## Description of the task
For the entries below, the expected answer is the line with "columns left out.", the line with "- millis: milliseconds", and every line between them, exactly as written, and nothing more.

.....

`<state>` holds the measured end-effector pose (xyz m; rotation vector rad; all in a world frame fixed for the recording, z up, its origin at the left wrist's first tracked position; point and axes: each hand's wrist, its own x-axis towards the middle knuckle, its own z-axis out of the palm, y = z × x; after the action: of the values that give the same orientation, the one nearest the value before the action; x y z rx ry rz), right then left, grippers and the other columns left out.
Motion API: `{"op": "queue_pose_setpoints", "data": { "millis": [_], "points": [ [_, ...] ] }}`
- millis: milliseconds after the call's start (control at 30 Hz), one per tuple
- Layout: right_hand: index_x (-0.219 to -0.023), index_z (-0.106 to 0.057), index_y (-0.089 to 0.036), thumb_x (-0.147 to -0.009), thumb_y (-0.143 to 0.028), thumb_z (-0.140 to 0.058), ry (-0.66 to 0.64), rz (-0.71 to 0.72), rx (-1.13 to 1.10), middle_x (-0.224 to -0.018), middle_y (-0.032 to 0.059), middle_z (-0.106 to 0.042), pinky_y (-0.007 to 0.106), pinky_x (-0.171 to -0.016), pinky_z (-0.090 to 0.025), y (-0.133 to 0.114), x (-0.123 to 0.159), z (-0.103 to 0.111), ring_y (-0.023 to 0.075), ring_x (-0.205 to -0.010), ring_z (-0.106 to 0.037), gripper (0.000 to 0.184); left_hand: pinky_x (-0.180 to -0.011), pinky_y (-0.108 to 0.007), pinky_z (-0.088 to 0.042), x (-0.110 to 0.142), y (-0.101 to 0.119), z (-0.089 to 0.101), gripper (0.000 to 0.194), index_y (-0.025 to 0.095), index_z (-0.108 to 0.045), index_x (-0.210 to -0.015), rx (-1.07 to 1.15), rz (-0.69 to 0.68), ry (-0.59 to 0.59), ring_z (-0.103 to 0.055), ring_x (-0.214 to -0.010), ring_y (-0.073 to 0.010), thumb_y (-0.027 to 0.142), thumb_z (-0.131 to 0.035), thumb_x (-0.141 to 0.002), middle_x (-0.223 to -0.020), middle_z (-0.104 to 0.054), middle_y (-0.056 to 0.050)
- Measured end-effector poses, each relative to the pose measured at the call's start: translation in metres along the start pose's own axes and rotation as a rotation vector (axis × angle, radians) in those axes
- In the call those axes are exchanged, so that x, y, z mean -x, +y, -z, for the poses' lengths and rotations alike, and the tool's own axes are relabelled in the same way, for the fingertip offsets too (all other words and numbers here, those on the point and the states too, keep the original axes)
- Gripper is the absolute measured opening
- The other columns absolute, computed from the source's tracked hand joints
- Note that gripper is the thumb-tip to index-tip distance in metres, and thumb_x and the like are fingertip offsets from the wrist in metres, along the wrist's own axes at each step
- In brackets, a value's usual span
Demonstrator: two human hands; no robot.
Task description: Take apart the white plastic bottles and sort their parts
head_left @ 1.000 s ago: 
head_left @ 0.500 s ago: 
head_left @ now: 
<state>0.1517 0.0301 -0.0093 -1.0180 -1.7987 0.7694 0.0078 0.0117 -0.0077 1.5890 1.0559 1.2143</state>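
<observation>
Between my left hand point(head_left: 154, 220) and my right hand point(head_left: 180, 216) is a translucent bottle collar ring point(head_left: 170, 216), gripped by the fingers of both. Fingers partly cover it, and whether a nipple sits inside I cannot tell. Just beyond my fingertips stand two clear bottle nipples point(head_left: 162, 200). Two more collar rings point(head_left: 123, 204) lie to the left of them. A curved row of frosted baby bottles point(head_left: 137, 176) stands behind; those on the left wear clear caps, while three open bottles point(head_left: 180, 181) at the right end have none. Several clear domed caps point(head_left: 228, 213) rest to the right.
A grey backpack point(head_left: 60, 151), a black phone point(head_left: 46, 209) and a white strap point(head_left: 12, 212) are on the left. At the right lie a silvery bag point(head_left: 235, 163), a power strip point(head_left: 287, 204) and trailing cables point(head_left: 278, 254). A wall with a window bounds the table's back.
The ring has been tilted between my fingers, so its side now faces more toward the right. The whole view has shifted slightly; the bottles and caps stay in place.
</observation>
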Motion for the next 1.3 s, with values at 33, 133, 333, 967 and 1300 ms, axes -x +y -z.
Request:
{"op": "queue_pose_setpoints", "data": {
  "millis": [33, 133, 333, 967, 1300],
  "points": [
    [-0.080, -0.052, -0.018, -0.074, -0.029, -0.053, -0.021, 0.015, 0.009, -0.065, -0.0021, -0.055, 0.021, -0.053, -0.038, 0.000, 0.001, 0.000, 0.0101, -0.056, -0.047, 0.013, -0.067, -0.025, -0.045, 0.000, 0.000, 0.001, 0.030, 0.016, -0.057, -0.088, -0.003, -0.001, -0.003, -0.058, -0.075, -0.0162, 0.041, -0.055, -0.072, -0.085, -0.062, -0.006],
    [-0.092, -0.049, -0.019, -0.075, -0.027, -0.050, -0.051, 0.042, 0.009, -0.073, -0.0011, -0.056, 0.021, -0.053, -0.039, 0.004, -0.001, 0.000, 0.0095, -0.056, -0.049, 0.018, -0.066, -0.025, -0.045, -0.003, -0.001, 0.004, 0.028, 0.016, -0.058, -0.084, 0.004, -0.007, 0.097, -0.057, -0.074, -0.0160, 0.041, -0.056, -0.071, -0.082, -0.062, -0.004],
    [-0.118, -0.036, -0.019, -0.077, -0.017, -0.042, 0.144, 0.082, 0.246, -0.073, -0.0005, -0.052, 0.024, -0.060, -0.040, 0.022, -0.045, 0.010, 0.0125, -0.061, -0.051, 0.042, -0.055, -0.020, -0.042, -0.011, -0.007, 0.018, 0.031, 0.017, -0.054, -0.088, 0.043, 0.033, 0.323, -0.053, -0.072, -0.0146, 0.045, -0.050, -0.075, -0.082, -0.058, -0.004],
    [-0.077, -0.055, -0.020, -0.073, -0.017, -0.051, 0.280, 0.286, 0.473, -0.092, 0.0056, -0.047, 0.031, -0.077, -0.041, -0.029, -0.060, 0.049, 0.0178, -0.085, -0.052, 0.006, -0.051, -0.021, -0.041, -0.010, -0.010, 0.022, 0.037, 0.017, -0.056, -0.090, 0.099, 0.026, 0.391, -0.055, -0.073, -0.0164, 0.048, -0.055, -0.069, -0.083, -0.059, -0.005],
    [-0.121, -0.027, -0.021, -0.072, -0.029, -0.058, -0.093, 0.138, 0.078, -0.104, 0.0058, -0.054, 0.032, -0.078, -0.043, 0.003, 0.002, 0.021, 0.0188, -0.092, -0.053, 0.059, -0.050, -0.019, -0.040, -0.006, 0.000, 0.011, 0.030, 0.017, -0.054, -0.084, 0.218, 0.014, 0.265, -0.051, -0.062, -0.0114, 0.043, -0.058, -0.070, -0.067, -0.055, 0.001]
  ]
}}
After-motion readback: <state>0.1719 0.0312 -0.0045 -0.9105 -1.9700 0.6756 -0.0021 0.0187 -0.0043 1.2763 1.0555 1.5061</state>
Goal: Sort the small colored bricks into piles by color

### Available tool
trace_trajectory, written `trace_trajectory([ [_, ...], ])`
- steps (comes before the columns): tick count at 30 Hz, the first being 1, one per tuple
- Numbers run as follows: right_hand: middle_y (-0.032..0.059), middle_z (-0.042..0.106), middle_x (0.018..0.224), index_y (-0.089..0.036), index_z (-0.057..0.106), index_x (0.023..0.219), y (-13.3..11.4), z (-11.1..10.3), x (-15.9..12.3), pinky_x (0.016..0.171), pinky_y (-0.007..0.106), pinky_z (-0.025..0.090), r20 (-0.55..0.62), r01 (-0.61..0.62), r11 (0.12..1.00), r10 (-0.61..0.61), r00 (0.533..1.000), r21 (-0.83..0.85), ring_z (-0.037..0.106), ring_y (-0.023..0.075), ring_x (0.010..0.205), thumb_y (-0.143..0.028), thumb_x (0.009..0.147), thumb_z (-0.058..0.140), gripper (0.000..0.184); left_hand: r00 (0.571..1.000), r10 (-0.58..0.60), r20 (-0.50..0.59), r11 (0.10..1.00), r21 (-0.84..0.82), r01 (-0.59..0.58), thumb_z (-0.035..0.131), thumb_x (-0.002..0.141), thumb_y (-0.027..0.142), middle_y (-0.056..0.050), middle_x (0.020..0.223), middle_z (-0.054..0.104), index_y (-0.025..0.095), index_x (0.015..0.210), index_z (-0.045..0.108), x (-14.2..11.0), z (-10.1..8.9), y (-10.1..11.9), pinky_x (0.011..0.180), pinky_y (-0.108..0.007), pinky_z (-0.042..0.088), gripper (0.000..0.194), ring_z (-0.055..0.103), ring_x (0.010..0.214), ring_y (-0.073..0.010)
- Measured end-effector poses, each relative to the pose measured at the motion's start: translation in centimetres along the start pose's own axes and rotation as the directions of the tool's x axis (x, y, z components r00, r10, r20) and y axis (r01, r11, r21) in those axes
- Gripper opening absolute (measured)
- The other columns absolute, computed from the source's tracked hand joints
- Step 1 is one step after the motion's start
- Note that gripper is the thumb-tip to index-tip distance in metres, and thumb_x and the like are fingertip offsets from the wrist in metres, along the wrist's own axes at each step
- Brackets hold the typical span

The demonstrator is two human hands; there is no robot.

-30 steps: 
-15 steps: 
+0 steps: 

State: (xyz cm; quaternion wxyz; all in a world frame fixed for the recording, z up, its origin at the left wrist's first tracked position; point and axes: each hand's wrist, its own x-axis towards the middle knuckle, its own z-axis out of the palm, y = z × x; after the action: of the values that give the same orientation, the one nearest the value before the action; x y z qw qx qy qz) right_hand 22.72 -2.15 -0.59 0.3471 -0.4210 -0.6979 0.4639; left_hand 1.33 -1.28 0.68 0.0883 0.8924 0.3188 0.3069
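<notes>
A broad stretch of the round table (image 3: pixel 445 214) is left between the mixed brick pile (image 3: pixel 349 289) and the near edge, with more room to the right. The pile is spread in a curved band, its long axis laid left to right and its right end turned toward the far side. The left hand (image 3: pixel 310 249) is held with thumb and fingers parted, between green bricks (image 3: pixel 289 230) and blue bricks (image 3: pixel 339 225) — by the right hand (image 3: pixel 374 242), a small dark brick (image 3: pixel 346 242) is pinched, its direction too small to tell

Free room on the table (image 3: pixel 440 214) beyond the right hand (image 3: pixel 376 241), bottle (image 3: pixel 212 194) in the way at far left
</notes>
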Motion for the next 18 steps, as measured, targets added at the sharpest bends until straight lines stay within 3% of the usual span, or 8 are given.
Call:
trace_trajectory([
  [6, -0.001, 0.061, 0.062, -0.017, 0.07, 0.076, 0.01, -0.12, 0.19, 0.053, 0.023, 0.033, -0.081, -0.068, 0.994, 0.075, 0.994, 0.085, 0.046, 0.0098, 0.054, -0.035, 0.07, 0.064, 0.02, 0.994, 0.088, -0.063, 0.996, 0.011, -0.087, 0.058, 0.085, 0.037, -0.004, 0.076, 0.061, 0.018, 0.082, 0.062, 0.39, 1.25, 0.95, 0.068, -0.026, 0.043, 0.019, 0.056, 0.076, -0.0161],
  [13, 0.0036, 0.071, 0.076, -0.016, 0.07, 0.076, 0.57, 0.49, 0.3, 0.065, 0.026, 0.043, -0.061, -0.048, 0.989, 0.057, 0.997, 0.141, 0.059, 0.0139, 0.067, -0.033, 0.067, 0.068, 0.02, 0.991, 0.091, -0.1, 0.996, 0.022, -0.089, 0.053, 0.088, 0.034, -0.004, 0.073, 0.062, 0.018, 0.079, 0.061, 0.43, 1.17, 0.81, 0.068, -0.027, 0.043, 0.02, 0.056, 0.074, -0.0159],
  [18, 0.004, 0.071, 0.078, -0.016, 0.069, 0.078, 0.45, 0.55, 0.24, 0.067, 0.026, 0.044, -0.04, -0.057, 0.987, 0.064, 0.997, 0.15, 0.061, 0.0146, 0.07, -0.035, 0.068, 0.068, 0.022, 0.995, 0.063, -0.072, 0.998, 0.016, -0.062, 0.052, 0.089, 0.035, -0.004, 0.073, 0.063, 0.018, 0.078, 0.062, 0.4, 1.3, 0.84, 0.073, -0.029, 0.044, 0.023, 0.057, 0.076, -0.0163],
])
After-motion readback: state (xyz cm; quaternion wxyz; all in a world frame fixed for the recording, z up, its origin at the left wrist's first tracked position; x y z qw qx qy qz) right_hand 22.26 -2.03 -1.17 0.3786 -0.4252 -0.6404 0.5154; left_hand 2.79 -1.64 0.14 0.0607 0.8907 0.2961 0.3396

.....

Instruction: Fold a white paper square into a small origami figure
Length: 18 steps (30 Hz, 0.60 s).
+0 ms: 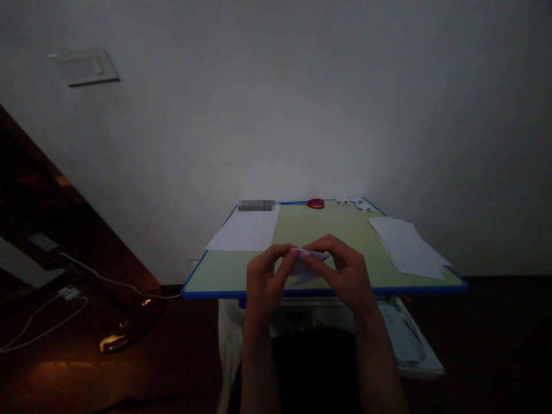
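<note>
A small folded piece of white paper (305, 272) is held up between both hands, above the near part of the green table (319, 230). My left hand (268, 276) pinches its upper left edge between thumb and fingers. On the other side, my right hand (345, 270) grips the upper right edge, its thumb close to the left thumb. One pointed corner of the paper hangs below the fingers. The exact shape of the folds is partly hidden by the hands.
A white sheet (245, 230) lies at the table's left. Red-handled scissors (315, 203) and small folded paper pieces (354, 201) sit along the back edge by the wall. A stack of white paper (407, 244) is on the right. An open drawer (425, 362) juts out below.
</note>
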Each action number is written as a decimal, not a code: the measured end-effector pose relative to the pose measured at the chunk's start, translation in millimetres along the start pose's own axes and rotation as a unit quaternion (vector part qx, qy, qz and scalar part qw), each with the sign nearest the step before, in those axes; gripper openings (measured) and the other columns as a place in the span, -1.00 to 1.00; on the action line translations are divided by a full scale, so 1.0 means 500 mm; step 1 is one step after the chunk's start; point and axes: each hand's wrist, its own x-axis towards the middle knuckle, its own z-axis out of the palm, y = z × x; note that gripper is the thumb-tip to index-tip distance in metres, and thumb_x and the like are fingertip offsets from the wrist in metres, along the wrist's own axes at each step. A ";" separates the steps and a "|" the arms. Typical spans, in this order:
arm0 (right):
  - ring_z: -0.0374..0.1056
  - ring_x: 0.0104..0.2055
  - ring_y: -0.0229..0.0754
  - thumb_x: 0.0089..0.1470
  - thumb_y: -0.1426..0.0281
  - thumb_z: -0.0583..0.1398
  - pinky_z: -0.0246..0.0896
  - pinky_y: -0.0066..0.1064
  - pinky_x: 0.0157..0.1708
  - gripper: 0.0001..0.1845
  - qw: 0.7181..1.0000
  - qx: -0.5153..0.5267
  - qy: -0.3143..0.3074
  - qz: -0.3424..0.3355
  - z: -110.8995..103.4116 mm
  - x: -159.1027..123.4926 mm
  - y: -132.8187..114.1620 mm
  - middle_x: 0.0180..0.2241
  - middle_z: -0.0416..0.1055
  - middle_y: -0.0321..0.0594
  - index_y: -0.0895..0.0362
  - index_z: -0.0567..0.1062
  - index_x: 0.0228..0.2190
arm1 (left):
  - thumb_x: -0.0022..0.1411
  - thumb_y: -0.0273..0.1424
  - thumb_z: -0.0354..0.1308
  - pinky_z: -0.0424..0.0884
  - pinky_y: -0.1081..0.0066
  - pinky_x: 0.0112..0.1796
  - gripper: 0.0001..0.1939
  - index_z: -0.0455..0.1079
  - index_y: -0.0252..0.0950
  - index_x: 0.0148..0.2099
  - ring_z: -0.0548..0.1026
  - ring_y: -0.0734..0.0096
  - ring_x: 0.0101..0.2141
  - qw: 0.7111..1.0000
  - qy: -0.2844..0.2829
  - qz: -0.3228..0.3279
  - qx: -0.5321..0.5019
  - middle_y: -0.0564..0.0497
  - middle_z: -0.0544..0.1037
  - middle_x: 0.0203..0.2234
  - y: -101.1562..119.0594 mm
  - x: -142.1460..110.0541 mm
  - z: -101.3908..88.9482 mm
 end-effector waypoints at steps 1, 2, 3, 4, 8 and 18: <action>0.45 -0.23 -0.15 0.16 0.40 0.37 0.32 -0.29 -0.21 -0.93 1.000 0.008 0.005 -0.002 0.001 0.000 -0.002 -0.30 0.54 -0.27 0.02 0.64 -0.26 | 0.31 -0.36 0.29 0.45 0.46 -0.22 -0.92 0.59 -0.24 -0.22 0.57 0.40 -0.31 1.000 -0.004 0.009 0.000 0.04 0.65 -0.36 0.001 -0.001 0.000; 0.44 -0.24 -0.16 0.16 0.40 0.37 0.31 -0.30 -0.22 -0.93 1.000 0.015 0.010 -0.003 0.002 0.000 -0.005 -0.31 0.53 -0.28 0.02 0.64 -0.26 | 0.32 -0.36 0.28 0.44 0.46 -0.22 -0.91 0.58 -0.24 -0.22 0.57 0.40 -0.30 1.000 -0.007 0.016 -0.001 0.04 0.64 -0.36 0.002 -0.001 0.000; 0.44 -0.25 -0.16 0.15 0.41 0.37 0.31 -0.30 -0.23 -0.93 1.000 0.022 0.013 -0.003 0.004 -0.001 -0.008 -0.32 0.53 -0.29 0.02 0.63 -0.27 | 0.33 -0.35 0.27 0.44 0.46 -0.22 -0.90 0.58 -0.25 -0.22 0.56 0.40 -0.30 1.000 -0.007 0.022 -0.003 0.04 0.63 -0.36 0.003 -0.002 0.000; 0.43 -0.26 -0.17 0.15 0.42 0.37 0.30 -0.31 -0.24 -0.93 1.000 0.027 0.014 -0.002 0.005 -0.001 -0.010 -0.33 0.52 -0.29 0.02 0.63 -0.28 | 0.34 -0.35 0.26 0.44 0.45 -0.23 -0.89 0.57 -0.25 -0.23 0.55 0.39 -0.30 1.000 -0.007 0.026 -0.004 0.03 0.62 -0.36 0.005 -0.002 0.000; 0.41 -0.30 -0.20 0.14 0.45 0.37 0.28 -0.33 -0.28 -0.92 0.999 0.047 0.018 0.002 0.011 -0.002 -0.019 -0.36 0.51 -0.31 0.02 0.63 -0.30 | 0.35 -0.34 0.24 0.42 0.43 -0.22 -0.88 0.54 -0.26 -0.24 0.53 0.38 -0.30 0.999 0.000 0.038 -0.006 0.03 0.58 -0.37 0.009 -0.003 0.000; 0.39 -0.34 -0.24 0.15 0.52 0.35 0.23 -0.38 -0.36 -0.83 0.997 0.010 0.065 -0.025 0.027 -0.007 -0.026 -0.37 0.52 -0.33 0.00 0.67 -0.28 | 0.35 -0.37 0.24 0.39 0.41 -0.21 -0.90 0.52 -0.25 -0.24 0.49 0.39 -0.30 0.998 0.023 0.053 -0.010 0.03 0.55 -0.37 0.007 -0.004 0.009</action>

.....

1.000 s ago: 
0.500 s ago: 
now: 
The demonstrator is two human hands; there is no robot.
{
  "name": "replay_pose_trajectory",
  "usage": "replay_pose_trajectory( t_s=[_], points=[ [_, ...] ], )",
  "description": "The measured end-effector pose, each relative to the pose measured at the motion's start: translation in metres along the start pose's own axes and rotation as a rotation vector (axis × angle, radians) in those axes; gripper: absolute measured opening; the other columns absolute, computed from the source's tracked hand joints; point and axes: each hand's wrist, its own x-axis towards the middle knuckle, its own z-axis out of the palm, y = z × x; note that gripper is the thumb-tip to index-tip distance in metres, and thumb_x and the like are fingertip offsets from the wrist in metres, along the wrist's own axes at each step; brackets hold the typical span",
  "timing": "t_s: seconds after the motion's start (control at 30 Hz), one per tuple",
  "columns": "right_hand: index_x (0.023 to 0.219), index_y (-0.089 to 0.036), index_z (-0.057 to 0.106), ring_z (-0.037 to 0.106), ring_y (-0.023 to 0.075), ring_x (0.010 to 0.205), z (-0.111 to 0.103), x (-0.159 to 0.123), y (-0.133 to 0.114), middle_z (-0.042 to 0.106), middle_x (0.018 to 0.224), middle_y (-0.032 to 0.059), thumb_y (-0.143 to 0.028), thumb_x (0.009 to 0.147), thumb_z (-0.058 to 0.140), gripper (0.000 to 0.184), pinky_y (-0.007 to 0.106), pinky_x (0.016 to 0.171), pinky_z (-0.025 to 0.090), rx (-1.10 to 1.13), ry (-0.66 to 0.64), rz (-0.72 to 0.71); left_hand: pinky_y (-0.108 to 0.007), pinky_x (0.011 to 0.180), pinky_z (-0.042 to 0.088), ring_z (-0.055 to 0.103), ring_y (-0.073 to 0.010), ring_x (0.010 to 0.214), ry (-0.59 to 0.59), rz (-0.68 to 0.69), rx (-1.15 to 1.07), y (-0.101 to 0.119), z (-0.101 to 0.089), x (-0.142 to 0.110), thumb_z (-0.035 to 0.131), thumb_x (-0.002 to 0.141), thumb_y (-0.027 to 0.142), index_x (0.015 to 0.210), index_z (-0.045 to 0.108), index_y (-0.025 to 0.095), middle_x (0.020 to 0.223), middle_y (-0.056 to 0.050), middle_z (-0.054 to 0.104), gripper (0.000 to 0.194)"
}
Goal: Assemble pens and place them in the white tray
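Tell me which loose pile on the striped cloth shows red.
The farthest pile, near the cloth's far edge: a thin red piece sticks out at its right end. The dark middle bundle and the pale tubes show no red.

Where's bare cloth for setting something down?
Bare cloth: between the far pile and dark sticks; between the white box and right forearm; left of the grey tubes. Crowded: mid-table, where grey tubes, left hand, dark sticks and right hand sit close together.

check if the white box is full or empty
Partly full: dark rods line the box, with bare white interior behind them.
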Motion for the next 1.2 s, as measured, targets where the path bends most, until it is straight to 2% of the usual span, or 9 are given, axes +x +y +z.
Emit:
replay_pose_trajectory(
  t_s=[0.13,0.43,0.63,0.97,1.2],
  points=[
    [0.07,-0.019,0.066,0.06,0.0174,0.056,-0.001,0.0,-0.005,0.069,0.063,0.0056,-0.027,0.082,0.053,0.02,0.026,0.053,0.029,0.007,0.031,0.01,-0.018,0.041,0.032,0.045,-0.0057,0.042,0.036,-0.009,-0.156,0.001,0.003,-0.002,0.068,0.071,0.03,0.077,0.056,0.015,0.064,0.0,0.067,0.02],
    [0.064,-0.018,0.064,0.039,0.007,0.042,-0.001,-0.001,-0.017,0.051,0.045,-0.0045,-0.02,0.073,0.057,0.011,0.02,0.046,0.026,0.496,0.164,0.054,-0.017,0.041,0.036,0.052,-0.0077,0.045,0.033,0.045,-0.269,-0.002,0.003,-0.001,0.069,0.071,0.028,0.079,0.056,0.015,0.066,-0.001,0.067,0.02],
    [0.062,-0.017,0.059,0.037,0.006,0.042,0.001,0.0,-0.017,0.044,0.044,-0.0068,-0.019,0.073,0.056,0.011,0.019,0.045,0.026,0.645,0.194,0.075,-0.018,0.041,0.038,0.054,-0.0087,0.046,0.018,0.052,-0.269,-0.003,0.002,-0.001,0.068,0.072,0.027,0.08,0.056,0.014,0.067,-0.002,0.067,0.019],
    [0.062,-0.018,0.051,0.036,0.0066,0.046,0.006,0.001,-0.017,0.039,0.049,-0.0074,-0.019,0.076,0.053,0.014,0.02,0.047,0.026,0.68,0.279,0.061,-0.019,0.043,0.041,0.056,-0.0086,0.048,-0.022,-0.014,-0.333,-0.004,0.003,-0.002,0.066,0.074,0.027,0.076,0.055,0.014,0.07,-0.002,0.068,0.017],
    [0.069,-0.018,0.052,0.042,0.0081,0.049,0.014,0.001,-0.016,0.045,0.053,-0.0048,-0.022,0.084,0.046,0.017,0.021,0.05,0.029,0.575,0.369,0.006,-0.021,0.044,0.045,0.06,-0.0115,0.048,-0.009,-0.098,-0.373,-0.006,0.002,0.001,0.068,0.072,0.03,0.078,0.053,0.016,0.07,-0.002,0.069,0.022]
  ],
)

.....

## Answer
`<state>` holds the measured end-effector pose (xyz m; rotation vector rad; all in a world frame fixed for the recording, z up, its origin at the left wrist's first tracked position; point and axes: each hand's wrist, its own x-axis towards the middle knuckle, its own z-axis out of the palm, y = z × x; after the action: of the values that give the same orientation, the one nearest the value before the action; x y z rx ry rz), right then left, grippers and the other columns left out.
Motion API: `{"op": "queue_pose_setpoints", "data": { "millis": [_], "points": [ [_, ...] ] }}`
- millis: milliseconds after the call's start (control at 30 Hz), one per tuple

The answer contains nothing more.